Le vent froid d'un printemps oublié derrière la pluie, personne n'attendait devant cette brasserie, préférant s'engoufrer dans la chaleur plus réelle de cette décoration art nouveau, dans le bruissement des tables formées, entre les consignes des garçons vers le bar ou la cuisine. Elle ne faisait exception à cette règle, entrée mais perdue dans cette grande salle, cherchant du regard une amie ou un amant, je ne savais. J'avais relevé la tête par hasard, pourtant conquis par ce haddock délicieusement fumé, par une purée authentique, par cette sauce crémeuse apportant l'extase en bouche. Mon verre de Ladoix blanc, explosif pour contrer la force du poisson, les reflets dans les lampes, mon regard avait quité quelques instants mon plaisir épicurien, mais elle était là. Unique.
Une chevelure encore retenue, elle la libéra pour retrouver un peu d'assurance, pour justifier d'être debout parmi les tables, sans avoir encore aperçue la personne pour son dîner. Rousse flamboyante, plus encore par sa tenue, cette veste sortie d'un tableau contemporain du fauvisme, elle louvoyait vers le bar, elle commanda une flûte de champagne, évidence de classe. Son sac posé sur le zinc, le personnel, les garçons en tenue blanche avec tabliers noirs, Paris en mode gourmandise, elle hésitait encore. Deux yeux d'art suivait les regards venus vers elle, les plats défilaient, les verres trinquaient. Et mon vin blanc restait immobile, mon esprit voyeur prisonnier de cette énigme.
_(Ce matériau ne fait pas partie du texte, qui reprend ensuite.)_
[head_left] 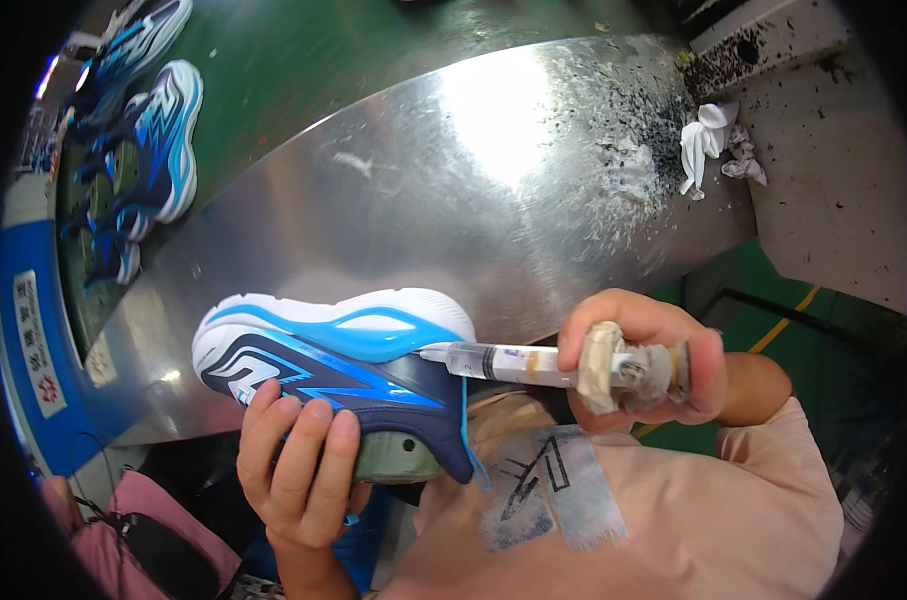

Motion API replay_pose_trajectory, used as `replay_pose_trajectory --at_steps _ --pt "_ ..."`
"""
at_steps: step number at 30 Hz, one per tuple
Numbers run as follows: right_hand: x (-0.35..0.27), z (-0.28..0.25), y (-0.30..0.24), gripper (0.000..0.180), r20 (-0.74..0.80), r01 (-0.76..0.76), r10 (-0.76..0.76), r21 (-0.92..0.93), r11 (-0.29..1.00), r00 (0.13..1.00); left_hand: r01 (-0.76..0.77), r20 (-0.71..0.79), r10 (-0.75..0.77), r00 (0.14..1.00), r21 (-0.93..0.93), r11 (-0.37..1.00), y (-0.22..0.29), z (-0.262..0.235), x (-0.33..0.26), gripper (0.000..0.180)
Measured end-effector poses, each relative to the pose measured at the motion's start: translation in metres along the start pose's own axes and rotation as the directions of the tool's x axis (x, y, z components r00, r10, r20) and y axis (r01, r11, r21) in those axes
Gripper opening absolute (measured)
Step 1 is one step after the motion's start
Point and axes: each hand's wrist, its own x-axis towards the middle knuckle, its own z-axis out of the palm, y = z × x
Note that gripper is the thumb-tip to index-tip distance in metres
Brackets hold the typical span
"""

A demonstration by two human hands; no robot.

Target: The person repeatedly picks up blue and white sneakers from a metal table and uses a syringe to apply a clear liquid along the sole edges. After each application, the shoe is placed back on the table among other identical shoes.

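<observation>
A navy and blue running shoe with a white sole lies on its side at the near edge of the metal table, a green shoe last filling its opening. My left hand holds it from below, fingers pressed on the upper. In my right hand is a syringe with a clear barrel and a grubby wrapped plunger end. Its tip touches or nearly touches the shoe where the blue sole edge meets the upper, toward the heel.
The shiny metal table is smeared with residue at its far right. Crumpled white tissue lies there beside a grey panel. More blue shoes stand on a green surface at the left. Another person's pink clothing shows at lower left.
</observation>
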Motion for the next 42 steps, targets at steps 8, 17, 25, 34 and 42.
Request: replay_pose_trajectory --at_steps 8,17,25,34,42 --pt "-0.006 -0.016 0.029 0.088 -0.105 0.104 -0.075 0.305 0.946 0.992 -0.27 0.145 0.277 0.95 -0.071 0.96 -0.042 -0.004 0.064 0.064" --pt "-0.016 -0.001 0.032 0.09 -0.302 0.317 -0.251 0.195 0.928 0.92 0.212 0.171 -0.218 0.961 0.052 0.976 0.037 0.011 0.099 0.055" --pt "-0.015 0.039 0.042 0.07 -0.366 0.455 -0.385 0.127 0.881 0.847 0.478 0.098 -0.486 0.869 0.093 0.873 0.064 0.006 0.122 0.046" --pt "-0.014 0.038 0.063 0.066 -0.376 0.49 -0.399 0.187 0.851 0.836 0.575 0.039 -0.575 0.817 -0.128 0.808 0.055 0.006 0.103 0.044" --pt "0.089 0.0 0.015 0.054 -0.081 -0.097 0.169 0.552 0.828 0.982 -0.079 -0.046 0.075 0.996 -0.087 0.993 -0.007 -0.008 0.017 0.024"
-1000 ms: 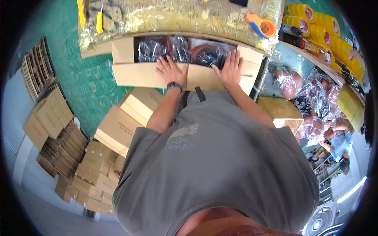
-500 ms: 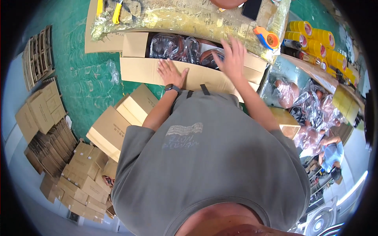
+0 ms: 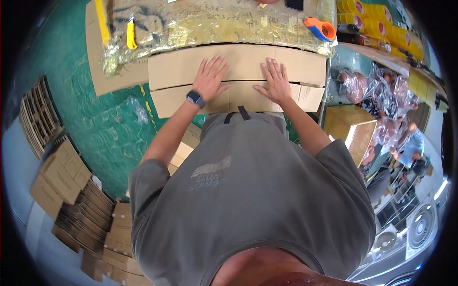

Parfum, une impression, une idée soudaine, un début d'obsession, quel était son parfum ? Une femme avec une telle élégance, avec des choix de mode si affirmés, devait porter une essence rare et fruitée, un poison fatale à toute personne souhaitant l'approcher. Je suis resté ainsi, bloqué dans le temps, dans l'animation naturelle de cette salle, oubliant mon plat, laissant uniquement le vin envahir mes papilles, la prunelle inerte.
Et puis il est entré, elle a souri, il est passé devant elle marquant une pause d'un baise-main léger, elle s'est avancé. Son manteau court sur les épaules, sa robe plissée bordeaux avec une allure folle, sa flûte à la main droite, son sac à sa gauche. Le bonheur esthétique se joue de peu, mais il est gourmet, comme un dessert.